> [Instructions to follow]: Can the lines below, from the one that holds "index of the" to the very end, be echoed exactly, with both ends included and no pictures?

═══

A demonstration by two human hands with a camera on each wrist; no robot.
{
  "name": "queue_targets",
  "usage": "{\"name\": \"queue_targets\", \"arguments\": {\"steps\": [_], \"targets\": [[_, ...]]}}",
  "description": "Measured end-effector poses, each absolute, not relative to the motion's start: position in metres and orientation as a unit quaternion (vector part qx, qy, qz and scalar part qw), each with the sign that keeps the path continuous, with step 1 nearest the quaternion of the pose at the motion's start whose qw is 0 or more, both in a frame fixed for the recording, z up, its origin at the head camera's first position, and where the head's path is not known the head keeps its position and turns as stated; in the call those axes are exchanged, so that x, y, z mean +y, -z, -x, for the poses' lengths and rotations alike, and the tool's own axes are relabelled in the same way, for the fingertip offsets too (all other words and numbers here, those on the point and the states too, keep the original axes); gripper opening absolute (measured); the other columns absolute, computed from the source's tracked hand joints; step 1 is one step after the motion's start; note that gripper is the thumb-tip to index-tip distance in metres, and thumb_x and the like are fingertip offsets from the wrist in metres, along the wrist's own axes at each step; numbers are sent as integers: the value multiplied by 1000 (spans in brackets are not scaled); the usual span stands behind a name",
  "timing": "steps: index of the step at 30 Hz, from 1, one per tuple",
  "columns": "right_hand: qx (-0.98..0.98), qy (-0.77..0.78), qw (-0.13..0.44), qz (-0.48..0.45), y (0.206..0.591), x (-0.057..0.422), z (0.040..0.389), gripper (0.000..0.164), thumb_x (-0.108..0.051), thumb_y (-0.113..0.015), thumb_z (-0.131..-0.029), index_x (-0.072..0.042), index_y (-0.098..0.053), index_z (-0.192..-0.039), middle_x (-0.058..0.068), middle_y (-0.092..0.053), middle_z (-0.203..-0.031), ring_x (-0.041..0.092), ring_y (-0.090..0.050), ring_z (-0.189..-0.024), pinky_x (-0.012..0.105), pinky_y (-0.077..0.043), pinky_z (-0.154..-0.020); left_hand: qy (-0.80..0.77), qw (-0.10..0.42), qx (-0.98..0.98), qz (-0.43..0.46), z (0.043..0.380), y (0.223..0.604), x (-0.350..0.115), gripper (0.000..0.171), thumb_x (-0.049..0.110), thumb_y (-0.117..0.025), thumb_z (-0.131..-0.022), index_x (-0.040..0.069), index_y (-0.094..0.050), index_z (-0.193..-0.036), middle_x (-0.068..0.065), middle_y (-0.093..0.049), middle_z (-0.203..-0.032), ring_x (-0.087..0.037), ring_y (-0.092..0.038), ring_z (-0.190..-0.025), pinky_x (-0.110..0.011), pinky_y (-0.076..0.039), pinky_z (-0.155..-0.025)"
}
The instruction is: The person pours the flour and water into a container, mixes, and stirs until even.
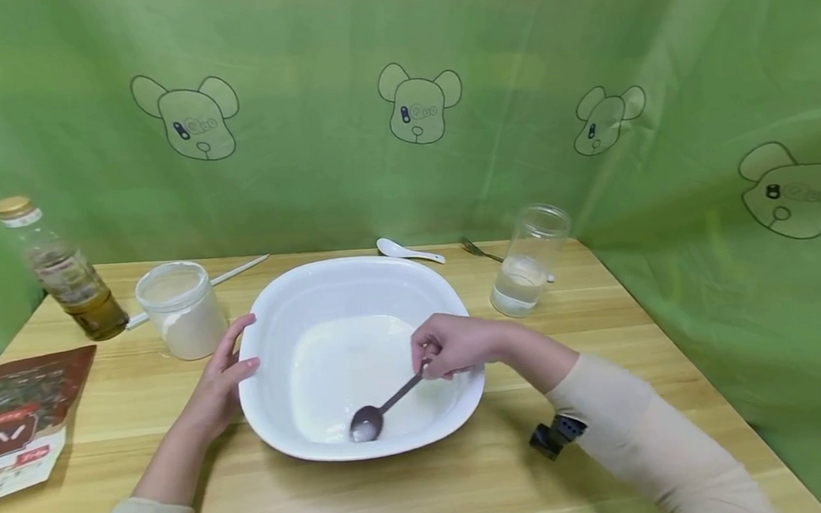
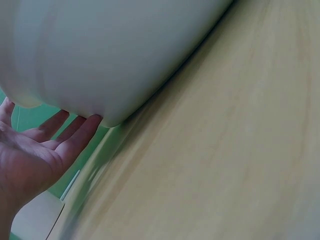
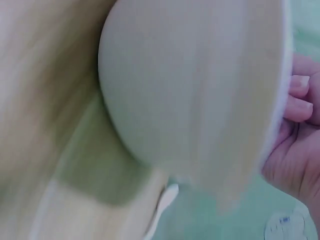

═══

> [Task output]:
  "timing": "steps: index of the step at 30 Hz, from 1, one per tuple",
  "columns": "right_hand: qx (-0.98..0.98), qy (-0.77..0.78), qw (-0.13..0.44), qz (-0.48..0.45), y (0.206..0.591), x (-0.057..0.422), z (0.040..0.389), gripper (0.000..0.164), thumb_x (-0.108..0.051), thumb_y (-0.113..0.015), thumb_z (-0.131..-0.029), index_x (-0.072..0.042), index_y (-0.098..0.053), index_z (-0.192..-0.039), middle_x (-0.058..0.068), middle_y (-0.092..0.053), middle_z (-0.203..-0.031), ring_x (-0.041..0.092), ring_y (-0.090..0.050), ring_z (-0.189..-0.024), pinky_x (-0.012..0.105), pinky_y (-0.077..0.043), pinky_z (-0.154..-0.020); left_hand: qy (-0.80..0.77), qw (-0.10..0.42), qx (-0.98..0.98), qz (-0.43..0.46), z (0.043..0.380), y (0.223..0.604), x (-0.350..0.115), gripper (0.000..0.171), thumb_x (-0.049..0.110), thumb_y (-0.117..0.025), thumb_z (-0.131..-0.022), index_x (-0.040..0.069), index_y (-0.094..0.050), index_z (-0.193..-0.036), middle_x (-0.068..0.065), middle_y (-0.093..0.049), middle_z (-0.203..-0.032), ring_x (-0.087..0.037), ring_y (-0.092..0.038), ring_z (-0.190..-0.025), pinky_x (-0.110..0.011), pinky_y (-0.076..0.039), pinky_z (-0.155..-0.025)"
}
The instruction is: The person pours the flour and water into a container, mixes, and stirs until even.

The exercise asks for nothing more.